Data =
Segment Open
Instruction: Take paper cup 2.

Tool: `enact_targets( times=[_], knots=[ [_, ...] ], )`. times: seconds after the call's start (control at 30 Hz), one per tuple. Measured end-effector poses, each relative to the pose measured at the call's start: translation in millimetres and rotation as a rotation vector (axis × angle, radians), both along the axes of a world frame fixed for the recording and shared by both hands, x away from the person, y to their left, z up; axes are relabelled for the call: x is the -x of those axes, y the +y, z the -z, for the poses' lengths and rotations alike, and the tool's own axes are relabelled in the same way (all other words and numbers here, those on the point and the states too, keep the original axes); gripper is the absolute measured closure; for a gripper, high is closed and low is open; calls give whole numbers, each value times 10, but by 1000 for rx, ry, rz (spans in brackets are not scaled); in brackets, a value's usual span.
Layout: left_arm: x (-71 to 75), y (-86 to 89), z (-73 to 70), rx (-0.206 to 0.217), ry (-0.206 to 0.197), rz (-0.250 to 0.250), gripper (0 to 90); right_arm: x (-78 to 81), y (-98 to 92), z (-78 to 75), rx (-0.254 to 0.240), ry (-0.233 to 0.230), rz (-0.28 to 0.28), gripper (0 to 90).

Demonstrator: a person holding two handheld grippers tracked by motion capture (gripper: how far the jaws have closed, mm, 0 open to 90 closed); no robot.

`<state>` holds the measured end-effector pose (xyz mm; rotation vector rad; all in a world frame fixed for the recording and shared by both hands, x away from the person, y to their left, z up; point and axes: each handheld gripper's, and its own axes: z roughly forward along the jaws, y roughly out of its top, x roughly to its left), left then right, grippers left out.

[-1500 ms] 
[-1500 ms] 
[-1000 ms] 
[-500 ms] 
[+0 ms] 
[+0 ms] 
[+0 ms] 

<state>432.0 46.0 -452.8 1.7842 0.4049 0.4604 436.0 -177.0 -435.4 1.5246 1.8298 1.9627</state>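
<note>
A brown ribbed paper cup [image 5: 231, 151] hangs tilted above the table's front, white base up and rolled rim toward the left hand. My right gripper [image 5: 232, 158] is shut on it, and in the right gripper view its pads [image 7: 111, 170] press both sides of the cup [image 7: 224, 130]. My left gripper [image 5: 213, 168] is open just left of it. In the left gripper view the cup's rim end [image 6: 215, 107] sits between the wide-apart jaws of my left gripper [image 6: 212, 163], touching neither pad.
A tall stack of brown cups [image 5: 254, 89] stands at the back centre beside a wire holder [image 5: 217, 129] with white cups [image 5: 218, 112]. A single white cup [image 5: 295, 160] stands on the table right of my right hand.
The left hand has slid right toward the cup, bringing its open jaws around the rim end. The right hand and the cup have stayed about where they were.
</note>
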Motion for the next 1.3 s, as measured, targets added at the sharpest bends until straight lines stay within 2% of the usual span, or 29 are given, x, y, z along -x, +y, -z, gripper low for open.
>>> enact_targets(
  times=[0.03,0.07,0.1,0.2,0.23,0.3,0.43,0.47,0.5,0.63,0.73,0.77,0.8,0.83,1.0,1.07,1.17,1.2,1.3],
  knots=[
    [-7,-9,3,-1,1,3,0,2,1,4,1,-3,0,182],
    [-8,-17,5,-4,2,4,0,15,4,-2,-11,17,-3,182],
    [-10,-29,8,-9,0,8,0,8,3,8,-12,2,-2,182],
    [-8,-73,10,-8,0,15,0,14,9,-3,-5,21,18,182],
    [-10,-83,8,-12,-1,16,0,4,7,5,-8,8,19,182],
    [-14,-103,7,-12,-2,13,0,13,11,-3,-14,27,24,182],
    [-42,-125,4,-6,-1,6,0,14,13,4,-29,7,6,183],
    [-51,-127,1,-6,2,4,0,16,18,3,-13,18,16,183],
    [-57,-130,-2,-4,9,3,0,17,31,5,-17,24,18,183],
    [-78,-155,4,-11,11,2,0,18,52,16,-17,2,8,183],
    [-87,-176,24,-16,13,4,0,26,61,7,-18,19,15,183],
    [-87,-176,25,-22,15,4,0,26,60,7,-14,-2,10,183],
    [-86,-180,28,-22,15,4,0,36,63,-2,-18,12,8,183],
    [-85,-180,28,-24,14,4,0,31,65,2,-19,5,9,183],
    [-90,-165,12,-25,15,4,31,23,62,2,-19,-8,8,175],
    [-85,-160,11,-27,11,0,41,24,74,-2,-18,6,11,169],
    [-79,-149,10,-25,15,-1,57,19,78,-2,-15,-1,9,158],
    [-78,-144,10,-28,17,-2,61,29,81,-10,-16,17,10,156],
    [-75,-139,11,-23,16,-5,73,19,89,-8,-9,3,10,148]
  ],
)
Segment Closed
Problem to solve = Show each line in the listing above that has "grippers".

Output for this task =
Demonstrator: a person holding two handheld grippers tracked by motion capture (gripper: how far the jaws have closed, mm, 0 open to 90 closed); no robot.
`<state>` holds the measured end-effector pose (xyz mm; rotation vector rad; all in a world frame fixed for the recording and shared by both hands, x away from the person, y to their left, z up; point and axes: each handheld gripper's, and its own axes: z roughly forward along the jaws, y roughly out of its top, x roughly to its left), left then right, grippers left out.

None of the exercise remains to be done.